DSC_6754a.gifCirque de Mafate, the third of these circular volcanic valleys, takes four days to visit as it has no road access and the 2,000 people who live there walk to the road end when they need to go to the rest of Reunion. Angelo Tierrce, the recently retired Mafate postman, walked 167 kilometres over five days for 35 years, delivering letters. The new, young posties don’t have his stamina and the job has been divided in to three.
There is time, late in the afternoon, to snorkel and the Grand Hotel du Lagon, where I’m staying, is next to the beach. Under the lagoon’s still surface, an extraordinary array of brightly painted, weirdly shaped tropical fish go about their business.

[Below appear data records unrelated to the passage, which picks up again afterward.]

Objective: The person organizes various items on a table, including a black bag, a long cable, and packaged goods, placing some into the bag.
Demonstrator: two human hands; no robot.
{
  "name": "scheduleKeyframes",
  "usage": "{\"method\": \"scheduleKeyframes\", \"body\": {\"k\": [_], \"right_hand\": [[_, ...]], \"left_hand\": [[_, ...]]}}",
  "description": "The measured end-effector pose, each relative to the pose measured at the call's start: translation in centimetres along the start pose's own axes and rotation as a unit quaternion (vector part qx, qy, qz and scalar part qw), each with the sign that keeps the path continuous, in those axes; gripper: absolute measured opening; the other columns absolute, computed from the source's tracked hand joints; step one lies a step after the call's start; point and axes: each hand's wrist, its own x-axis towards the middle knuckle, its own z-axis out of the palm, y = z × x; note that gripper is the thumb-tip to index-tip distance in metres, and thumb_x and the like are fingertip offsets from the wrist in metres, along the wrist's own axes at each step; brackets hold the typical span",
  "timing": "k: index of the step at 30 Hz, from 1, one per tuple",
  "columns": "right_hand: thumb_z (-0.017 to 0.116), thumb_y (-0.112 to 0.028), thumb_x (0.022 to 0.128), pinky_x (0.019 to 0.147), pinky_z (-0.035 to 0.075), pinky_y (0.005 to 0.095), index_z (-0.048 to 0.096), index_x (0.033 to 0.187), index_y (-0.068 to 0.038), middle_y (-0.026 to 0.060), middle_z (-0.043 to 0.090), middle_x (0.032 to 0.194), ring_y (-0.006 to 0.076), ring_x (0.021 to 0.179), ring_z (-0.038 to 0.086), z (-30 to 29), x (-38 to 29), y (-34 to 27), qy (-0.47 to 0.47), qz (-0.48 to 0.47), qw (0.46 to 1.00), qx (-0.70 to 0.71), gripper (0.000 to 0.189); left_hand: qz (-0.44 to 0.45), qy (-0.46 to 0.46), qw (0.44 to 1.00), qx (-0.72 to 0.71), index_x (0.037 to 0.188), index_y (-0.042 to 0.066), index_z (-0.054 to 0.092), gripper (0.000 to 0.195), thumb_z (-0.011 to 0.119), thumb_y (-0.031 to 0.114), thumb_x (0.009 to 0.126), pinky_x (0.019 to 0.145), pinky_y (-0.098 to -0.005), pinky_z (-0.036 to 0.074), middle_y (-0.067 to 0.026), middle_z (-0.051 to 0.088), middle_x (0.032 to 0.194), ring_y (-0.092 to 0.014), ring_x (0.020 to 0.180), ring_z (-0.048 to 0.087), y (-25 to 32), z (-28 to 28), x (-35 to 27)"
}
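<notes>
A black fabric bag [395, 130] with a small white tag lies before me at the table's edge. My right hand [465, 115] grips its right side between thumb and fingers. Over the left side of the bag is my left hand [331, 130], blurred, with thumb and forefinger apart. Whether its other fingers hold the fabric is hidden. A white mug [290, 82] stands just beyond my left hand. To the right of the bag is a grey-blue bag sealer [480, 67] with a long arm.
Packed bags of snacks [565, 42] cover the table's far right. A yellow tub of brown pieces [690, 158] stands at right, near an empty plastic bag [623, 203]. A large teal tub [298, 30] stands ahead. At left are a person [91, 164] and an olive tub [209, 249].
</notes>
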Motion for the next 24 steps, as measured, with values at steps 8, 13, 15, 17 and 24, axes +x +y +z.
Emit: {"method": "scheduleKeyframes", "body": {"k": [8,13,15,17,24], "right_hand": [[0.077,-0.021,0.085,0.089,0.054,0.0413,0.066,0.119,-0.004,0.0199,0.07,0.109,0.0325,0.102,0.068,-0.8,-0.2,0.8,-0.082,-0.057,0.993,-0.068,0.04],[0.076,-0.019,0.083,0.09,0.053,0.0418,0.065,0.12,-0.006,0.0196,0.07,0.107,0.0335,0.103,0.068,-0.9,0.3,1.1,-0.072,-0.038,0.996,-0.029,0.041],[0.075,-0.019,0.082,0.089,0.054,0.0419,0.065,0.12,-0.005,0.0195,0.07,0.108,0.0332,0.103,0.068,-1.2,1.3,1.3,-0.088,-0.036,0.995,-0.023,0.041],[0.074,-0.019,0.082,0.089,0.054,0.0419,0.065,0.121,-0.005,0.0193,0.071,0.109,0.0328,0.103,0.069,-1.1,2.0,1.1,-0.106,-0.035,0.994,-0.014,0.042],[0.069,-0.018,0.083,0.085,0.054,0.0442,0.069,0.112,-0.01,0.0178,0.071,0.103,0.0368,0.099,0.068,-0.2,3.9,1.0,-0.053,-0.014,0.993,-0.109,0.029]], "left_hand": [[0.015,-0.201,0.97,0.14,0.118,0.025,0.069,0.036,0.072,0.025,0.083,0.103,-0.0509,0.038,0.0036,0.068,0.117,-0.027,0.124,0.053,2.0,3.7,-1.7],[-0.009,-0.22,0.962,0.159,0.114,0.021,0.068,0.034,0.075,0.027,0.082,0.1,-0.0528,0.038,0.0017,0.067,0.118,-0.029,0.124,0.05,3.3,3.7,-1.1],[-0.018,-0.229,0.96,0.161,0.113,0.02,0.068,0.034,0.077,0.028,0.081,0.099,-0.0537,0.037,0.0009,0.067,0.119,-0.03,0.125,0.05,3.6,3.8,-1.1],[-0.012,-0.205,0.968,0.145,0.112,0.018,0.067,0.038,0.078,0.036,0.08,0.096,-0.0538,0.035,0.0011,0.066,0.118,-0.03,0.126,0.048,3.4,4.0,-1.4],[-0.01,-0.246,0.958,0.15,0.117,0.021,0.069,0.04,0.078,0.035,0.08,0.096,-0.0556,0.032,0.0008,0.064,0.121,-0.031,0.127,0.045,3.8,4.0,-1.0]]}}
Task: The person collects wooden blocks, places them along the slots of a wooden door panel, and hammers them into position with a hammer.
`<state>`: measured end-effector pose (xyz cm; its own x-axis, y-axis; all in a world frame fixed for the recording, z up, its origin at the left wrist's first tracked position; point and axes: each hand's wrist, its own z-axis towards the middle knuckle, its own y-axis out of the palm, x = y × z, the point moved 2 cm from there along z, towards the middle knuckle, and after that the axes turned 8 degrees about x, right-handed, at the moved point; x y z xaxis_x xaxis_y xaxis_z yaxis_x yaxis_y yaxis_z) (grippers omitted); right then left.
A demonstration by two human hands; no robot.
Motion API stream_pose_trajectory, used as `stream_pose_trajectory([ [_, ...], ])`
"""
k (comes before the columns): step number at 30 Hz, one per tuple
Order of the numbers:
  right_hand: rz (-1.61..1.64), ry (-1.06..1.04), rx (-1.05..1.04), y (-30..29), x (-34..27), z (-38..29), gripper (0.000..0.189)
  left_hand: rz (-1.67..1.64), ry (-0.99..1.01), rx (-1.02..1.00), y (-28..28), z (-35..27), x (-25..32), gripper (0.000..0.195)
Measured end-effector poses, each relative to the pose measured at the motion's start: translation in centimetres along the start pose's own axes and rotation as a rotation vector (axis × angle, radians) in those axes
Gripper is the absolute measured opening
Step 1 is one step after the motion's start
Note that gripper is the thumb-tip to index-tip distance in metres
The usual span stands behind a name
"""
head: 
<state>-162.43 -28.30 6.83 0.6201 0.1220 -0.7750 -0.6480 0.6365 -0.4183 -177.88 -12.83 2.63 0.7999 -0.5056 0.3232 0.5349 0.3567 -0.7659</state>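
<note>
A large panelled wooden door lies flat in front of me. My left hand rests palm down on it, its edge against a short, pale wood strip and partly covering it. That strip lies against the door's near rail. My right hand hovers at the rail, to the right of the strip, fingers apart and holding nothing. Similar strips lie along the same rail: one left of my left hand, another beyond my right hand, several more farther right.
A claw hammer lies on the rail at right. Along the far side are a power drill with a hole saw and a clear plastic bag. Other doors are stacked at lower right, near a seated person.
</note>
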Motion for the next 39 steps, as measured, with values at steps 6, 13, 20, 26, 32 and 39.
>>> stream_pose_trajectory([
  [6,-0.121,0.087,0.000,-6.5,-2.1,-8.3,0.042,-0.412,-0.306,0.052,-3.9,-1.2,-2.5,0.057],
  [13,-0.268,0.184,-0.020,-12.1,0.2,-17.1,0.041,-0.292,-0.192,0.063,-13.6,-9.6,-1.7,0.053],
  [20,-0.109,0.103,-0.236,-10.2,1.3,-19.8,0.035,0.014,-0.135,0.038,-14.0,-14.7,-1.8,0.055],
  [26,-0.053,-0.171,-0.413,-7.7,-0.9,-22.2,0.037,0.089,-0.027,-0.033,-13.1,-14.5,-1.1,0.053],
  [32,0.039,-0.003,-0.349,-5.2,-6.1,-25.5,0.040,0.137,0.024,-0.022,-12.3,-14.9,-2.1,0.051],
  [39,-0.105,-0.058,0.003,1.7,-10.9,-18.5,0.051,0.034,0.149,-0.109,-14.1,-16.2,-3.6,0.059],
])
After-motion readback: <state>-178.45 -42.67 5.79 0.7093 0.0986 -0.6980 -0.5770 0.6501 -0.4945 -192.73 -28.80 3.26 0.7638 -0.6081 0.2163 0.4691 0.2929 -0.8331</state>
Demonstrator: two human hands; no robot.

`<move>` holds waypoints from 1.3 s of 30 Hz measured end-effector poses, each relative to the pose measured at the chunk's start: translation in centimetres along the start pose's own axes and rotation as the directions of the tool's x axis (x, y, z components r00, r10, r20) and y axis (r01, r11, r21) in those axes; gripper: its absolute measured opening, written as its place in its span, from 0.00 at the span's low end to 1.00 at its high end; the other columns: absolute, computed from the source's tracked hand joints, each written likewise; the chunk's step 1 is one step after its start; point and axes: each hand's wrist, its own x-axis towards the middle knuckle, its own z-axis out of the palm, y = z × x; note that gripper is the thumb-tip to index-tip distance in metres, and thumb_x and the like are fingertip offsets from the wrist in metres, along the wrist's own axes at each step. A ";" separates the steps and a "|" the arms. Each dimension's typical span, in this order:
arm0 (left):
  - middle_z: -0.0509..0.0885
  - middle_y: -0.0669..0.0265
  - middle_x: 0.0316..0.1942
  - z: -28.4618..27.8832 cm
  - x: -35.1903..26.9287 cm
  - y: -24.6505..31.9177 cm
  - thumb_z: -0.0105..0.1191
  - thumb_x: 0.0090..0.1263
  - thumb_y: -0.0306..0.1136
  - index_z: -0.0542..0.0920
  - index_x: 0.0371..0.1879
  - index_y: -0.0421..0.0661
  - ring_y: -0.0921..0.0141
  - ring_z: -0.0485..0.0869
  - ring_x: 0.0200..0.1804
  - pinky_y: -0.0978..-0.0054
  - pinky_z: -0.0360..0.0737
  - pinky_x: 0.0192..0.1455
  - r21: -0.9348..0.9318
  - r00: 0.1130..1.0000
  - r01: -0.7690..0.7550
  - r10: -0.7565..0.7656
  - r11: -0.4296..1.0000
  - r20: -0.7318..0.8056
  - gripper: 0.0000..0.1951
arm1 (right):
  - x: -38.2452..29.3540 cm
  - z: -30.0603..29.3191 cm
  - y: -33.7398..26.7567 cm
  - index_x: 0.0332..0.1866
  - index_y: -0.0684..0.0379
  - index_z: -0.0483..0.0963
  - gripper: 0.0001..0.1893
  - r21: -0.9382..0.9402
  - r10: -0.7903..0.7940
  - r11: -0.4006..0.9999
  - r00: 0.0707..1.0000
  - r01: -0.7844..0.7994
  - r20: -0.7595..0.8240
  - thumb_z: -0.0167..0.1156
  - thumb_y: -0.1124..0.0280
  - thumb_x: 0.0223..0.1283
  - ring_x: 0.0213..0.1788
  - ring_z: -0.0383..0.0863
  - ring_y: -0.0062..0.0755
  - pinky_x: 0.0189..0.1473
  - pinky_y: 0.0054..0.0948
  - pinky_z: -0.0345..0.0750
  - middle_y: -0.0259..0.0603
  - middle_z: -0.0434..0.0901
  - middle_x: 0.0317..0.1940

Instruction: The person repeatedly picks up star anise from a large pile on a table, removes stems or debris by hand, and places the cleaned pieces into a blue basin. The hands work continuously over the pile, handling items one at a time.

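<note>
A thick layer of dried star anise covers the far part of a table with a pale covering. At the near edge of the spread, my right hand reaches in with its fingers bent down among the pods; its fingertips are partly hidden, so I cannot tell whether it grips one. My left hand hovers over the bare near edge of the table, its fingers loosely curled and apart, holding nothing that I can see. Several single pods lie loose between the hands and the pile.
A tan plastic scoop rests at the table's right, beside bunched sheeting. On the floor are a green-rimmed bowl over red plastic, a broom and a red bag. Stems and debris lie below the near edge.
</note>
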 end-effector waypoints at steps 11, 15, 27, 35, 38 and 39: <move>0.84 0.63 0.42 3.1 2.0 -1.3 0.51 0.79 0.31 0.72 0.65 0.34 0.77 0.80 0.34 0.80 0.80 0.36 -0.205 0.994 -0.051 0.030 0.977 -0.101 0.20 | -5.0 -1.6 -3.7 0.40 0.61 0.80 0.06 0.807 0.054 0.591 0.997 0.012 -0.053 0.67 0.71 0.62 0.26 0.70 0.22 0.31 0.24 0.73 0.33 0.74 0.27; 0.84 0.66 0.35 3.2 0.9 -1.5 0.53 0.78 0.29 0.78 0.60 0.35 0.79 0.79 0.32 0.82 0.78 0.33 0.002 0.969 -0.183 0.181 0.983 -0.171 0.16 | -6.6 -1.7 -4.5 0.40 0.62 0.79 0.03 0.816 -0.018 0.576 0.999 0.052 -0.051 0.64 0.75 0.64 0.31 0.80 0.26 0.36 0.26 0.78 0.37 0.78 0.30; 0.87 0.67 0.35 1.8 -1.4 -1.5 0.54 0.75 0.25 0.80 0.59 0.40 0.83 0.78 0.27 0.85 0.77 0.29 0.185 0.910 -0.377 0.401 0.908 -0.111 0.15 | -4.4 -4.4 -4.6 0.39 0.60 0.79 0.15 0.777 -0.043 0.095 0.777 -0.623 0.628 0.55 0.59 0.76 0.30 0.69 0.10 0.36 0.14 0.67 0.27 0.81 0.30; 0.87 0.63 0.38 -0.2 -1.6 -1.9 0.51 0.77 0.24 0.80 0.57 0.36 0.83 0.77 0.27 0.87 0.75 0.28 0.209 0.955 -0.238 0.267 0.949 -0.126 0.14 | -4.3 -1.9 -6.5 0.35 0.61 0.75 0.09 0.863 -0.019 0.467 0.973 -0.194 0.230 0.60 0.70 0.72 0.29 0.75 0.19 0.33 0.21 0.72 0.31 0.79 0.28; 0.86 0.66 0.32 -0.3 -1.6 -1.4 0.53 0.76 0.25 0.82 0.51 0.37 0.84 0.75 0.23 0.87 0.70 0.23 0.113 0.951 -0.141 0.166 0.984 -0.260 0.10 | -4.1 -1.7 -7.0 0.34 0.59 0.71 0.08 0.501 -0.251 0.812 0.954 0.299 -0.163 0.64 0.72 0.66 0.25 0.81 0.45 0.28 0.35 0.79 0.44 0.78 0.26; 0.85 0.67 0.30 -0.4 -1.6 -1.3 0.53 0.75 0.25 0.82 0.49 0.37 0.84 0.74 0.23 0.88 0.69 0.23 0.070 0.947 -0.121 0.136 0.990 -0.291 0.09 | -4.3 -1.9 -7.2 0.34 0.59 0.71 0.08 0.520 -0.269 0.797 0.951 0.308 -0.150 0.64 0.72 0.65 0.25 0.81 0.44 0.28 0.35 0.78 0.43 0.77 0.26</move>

Favourites are the Picasso fish with a long nose, googly eyes and purple, orange and black markings and an orange box-shaped puffer with black and white spots who flutters through water with lips permanently pursed for a kiss. The sun is low, beautifully illuminating schools of angelfish that I follow through canyons of coral.
It’s a magic world under there and the reef is in fine condition because the entire lagoon (20 kilometres of it) is a marine reserve. Fishing or taking shells and corals are forbidden, as are boats.

I’m drip-drying on a deck chair when the barman suggests a Sundowner. “Not strong, just rum, ginger and vanilla, all from Reunion. You must try it. No? Oh, you break my heart.” I give in, Sundowner it is. The sun goes quickly, sliding into the sea without the slow pink show of dawn. However, I swear it wasn’t the rum; I saw the green flash. I’ve longed for that moment for years.